Fed. R. Civ. P. 23(a).

1. NUMEROSITY

Plaintiffs argue that the proposed class, which consists of thousands of individuals, is so numerous that determining relief on an individual basis would be impracticable. The Second Circuit has stated that a class of only 40 members is presumptively sufficient to meet this prong of Rule 23(a). See Consolidated Rail Corp. v. Town of Hyde Park, 47 F.3d 473, 483 (2d Cir.1995). In making this determination, “[pjlaintiffs need not establish the exact number of potential class members as the courts are empowered to ‘make common sense assumptions’ to support a finding of numerosity.” Marisol A. v. Giuliani, 929 F.Supp. 662, 689 (S.D.N.Y.1996) (citations omitted), aff'd, 126 F.3d 372 (2d Cir.1997). Plaintiffs’ estimation of a class numbering in the thousands is based on Tables 3 and 4 of Exhibit D. The Tables are based on computerized data provided by the defendants. Based upon the data provided so far, plaintiffs count 2,083 persons in the proposed class. See Seliger Dec. at 13. Plaintiffs may rely on “reasonable inferences drawn from available facts in order to estimate the size of the class.” In re Blech Securities Litig., 187 F.R.D. 97, 103 (S.D.N.Y.1999). Plaintiffs assert that their estimation of numerosity includes only those who would have had a permanent appointment and license rights in New York City but for their failing these tests.

Plaintiffs also argue that joinder of all class members would be impracticable because (1) prosecution of the individual actions based on the same claims would be judicially inefficient; (2) not all class members live within the New York City area; (3) many of the teachers have limited financial resources; and (4) many of the teachers would be unable to pursue their claims effectively if at all. See, e.g., Robidoux v. Celani 987 F.2d 931, 935-36 (2d Cir.1993) (discussing cases in which numerosity leads to impracticable joinder).

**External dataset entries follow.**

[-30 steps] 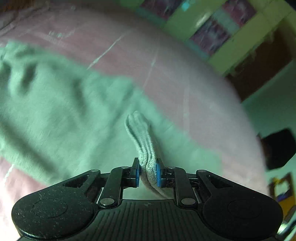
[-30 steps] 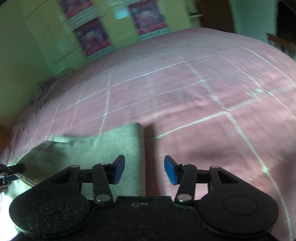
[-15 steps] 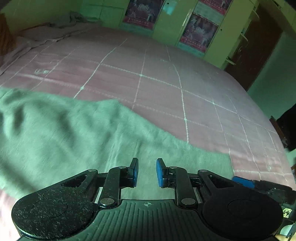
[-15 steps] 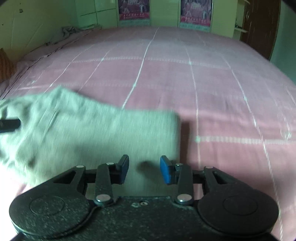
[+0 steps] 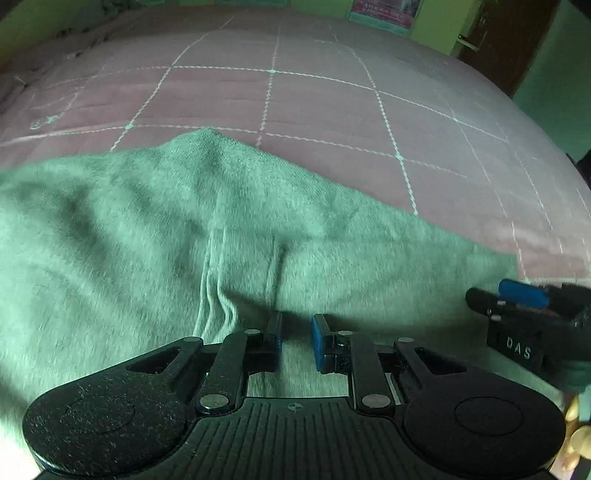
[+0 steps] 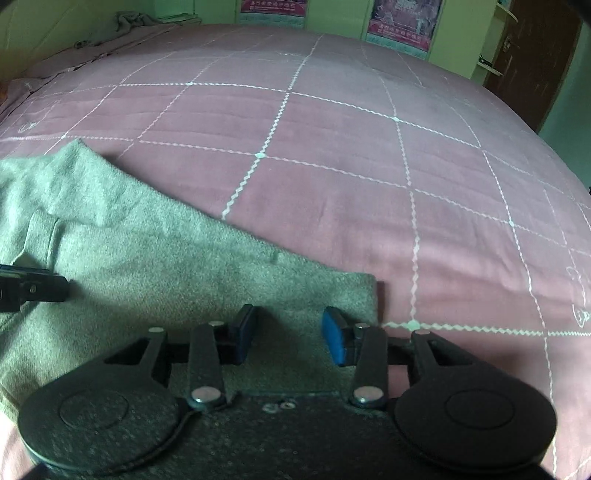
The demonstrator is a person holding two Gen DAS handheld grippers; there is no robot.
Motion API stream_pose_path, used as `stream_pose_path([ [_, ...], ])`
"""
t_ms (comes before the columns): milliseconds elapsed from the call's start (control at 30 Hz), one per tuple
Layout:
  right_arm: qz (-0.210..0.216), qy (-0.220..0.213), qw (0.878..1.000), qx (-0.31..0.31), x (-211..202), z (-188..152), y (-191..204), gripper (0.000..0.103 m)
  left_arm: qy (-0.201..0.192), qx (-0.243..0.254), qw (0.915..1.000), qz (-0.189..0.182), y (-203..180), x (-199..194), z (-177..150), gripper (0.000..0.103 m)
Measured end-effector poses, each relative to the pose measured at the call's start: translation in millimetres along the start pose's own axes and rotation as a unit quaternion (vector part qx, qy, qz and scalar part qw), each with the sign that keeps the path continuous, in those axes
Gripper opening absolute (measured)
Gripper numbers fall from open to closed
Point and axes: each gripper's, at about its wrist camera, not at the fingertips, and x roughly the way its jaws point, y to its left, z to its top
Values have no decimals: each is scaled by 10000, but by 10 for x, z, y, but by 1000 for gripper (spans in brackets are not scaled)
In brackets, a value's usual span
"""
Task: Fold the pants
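Grey-green pants (image 5: 155,236) lie flat on a pink quilted bed (image 5: 332,110), with a raised peak at their far edge and a seam fold near my left gripper. My left gripper (image 5: 296,343) is open and empty, just above the fabric. The right gripper's tip shows at the right edge of the left wrist view (image 5: 517,295). In the right wrist view the pants (image 6: 166,266) end in a straight hem at the right. My right gripper (image 6: 290,334) is open and empty over that hem end. The left gripper's tip shows at the left edge (image 6: 33,288).
The pink bed (image 6: 369,147) with white stitched grid lines stretches far and right. Green cupboards with posters (image 6: 402,14) stand behind it. A dark door (image 6: 532,55) is at the far right. A crumpled cloth (image 6: 129,20) lies at the far left.
My left gripper let go of the pants fold it held one second ago and opened. Both grippers have since lowered toward the pants, which now lie flat.
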Motion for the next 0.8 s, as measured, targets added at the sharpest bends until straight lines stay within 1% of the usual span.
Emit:
stream_pose_path([
  [67,-69,18,10000,-57,-53,-21,40,42,-65,50,10000,22,-30,-92,-155,19],
  [167,-115,-23,9998,-168,-191,-134,113,42,-156,349,9993,17,-48,-251,-420,19],
  [267,-65,-79,9996,-276,-314,-257,155,41,-173,257,9994,-136,25,-398,-574,19],
  [433,-53,-176,9990,-414,-531,-496,198,41,-158,-27,9994,-296,122,-481,-668,19],
  [567,-35,-211,9992,-329,-617,-588,194,41,-246,122,9993,-257,99,-447,-755,19],
  [633,-19,-221,9994,-281,-615,-602,186,41,-214,58,9995,-237,92,-434,-729,19],
  [733,-51,-116,9998,-148,-581,-545,180,41,-175,-73,9994,-287,118,-479,-679,19],
  [800,-58,-78,9998,-184,-600,-528,190,41,-220,10,9993,-306,113,-541,-647,19],
])
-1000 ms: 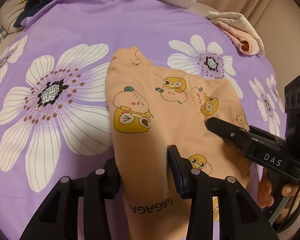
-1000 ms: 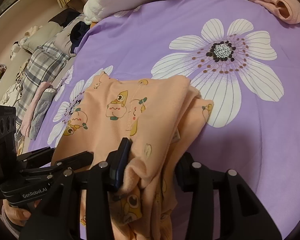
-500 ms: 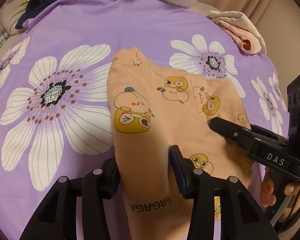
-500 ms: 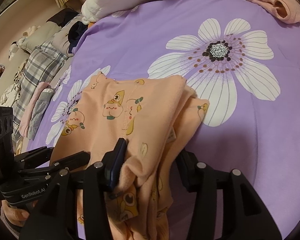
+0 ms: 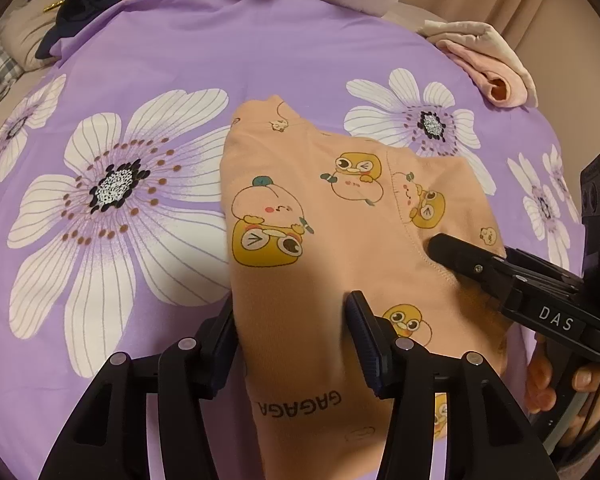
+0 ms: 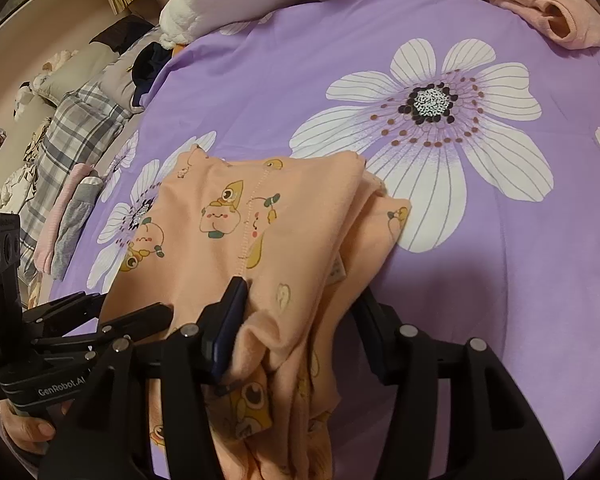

This court finds that plaintiffs have satisfied Rule 23(a)(l)’s numerosity requirement.

2. COMMONALITY

To satisfy the “commonality” requirement of Rule 23(a)(2), the named plaintiffs need show only a single question of fact or law common to the prospective class. See In re “Agent Orange” Prod. Liab. Litig., 818 F.2d 145, 166-67 (2d Cir.1987). Plaintiffs argue that the questions at the heart of this suit — whether defendants’ use of the NTE and LAST to demote and penalize public school teachers has a disparate impact on African-Americans and Latino teachers and is not justified by any legitimate business interest, and whether defendants’ use of these tests violates Title VII of the Civil Rights Act of 1964, as amended — are common to all members of the class.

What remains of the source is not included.